El conocido cuadro de El Bosco, El jardín de las delicias, una obra de claro carácter moralista –consecuente con la época en la que se creó; el siglo XVI–, lo vamos a utilizar para ilustrar la vieja aspiración de los hombres (y las mujeres) de todos los tiempos de mejorar su existencia y la de su vida en sociedad. En este caso, y alejado de los premios y castigos del cristianismo representados por el pintor holandés: el paraíso y el infierno, nos va a servir para movernos entre los sueños de la utopía y, lo que podría ser su contrario, la pesadilla de la distopía.

 

A principios del mismo siglo en que vio la luz el enigmático cuadro, el teólogo y político inglés, Tomás Moro inventó la palabra «utopía». Un pensador que, en el intento teórico por trascender a la conflictiva sociedad de su tiempo, basó su ideal en una isla en la que sus pobladores convivían en paz y armonía sobre la base de la propiedad común de los bienes: Utopía. Un concepto, un “no lugar” según su etimología, y unos ideales de progreso social que, desde mediados del siglo XIX, retomarán los pensadores clásicos de la izquierda (socialistas y anarquistas). De ese modo, se considerará al capitalismo como un sistema económico injusto y se propondrá su abolición o superación hasta lograr una sociedad sin clases, tanto en el sentido económico como en el social.

Isla Utopía

Bastante más adelante, en los años finales del siglo XX, tras la caída del muro de Berlín y el desmoronamiento del llamado comunismo real, un politólogo norteamericano de origen japonés acuñó la exitosa teoría de «el fin de la historia». Se llamaba Francis Fukuyama y, a la luz de aquellos acontecimientos, se atrevió a pronosticar que ese punto final de la Guerra Fría suponía de hecho, también, la victoria definitiva del sistema político de la democracia liberal y de la economía de mercado.

En el intervalo entre uno y otro acontecimiento podemos ver cómo los trabajadores irán obteniendo importantes mejoras en sus condiciones de vida. Pequeñas utopías que, lentamente, se fueron abriendo paso en el camino del progreso.
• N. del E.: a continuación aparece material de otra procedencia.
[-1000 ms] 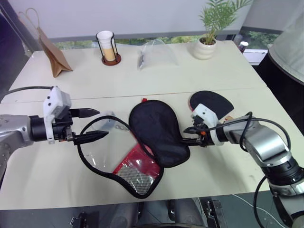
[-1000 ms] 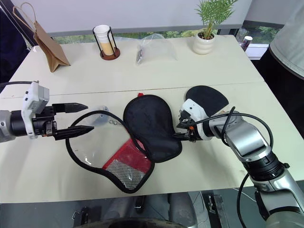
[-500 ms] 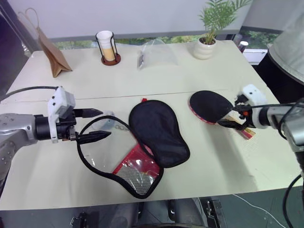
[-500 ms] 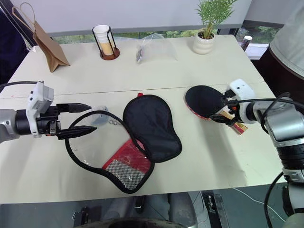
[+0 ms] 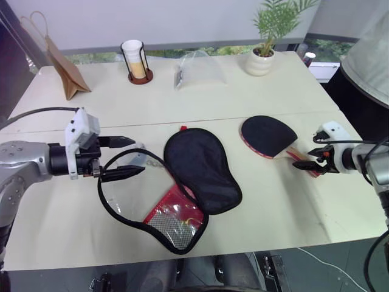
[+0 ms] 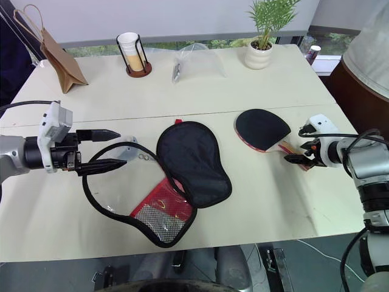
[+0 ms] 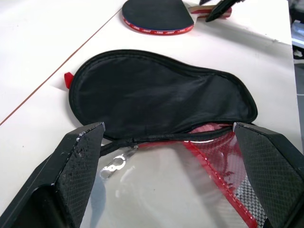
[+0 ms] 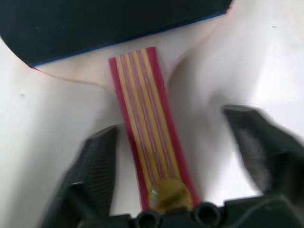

Así, desde las condiciones miserables en las que vivía la clase obrera se conseguirá la reducción progresiva de las jornadas de trabajo y la eliminación del trabajo infantil, importantes mejoras en las condiciones laborales (subsidio de enfermedad y de pensiones, vacaciones pagadas, etc.), la participación política y el sufragio universal, la educación y la progresiva erradicación del analfabetismo, la extensión y mejora de la atención sanitaria… Unas conquistas sociales que, recordémoslo una vez más, nunca serán concesiones graciosas, sino logradas a base de sufrimientos, de huelgas, de negociaciones y de luchas políticas.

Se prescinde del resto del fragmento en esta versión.